A tribal woman cleans her harvested millets ‘’Ragi’’ at a foothill village in Koraput district of Odisha. File. | Photo Credit: BISWARANJAN ROUT

The Right to Food Campaign, a network for furthering food rights, expressed concern over “drastic” reduction in budget for promoting millet, grown primarily by tribals and a climate resilient crop, by the Odisha Government.

A government of Odisha order says ₹415 crore has been sanctioned for 2026-27 against last year’s ₹600 crore, a reduction of nearly 31%, despite the scheme having achieved a 93% utilisation rate in 2025-26, demonstrating robust on-ground demand and delivery capacity, the campaign said on Wednesday (May 13, 2026).

“The State government has quietly approved an annual action plan for Shree Anna Abhiyan, reducing funding, withdrawing ground-level support agencies from 13 different blocks, and imposing a financial blackout on tribal-dominated District Mineral Fund (DMF) districts of Keonjhar and Sundargarh,” said Bidyut Mohanty, a lead member of the network.

‘No financial allotment’

“The order explicitly states that no financial allotment or provision will be made to the DMF districts of Keonjhar and eight blocks of Sundargarh. Several vulnerable sections of tribal live in these districts,” he pointed out.

The campaign says since 2017-18, the scheme relied on facilitating agencies (one per block), Farmer Producers Organisations (FPOs) and Community Resource Persons (CRPs) to bridge the gap between government programmes and small and marginal farmers.

“The new order withdraws FPOs and CRPs but instead of reforming the mechanism, the government has chosen to abandon field-level support entirely, handing responsibilities back to overstretched departmental functionaries,” said activists.

“Rather than addressing the institutional bottlenecks that held back infrastructure components, the government has penalised tribal and smallholder farmers by slashing the overall scheme budget,” said Mr.
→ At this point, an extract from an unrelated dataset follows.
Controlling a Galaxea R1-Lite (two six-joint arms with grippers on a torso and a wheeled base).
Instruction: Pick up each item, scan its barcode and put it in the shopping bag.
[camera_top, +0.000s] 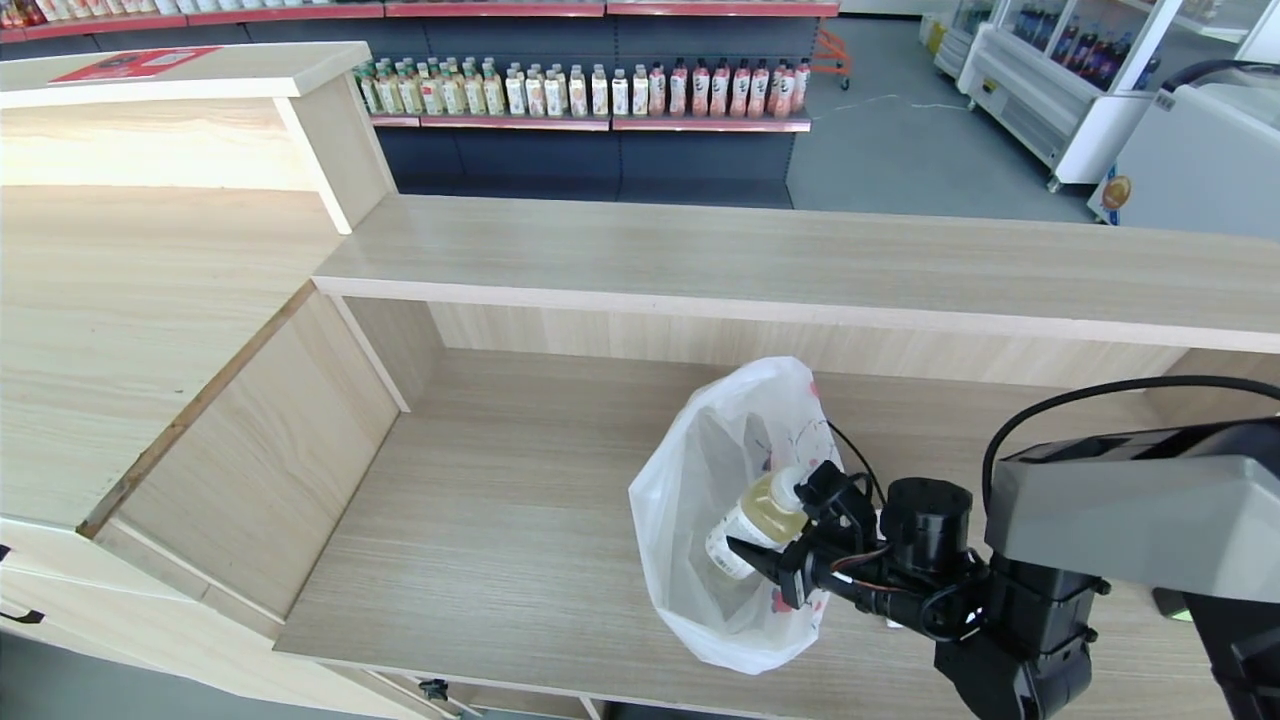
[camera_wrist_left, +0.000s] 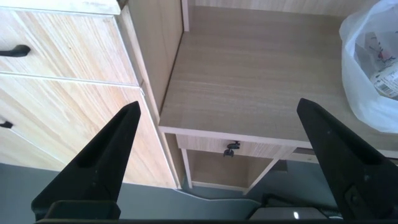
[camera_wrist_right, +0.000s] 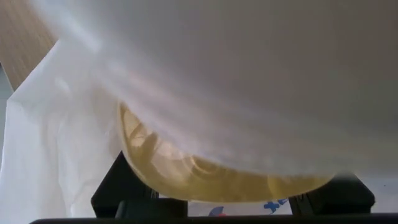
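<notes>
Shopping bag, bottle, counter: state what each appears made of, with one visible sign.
Shopping bag: probably thin plastic film; white, translucent, crinkled. Bottle: likely clear plastic; yellowish liquid shows through its wall. Counter: wood-look board, perhaps laminate or veneer; matte, even straight grain.

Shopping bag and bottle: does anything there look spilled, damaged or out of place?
Nothing stands out. The bottle is held tilted by the right gripper at the mouth of the shopping bag, which stands on the counter; no spill shows there.

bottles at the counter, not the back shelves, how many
1: a bottle in the right gripper at the mouth of the shopping bag; others may lie hidden inside.
</notes>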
Mohanty.

The Right To Food campaign members further alleged the share of non-ragi millet cultivation including little millet, foxtail millet, barnyard millet, and sorghum which are critical to dietary diversity in tribal regions, remains marginal at roughly 17,680 hectares out of a 1,00,000 ha total target, with no dedicated budget increase despite government messaging around the ‘Year of Millets’ legacy.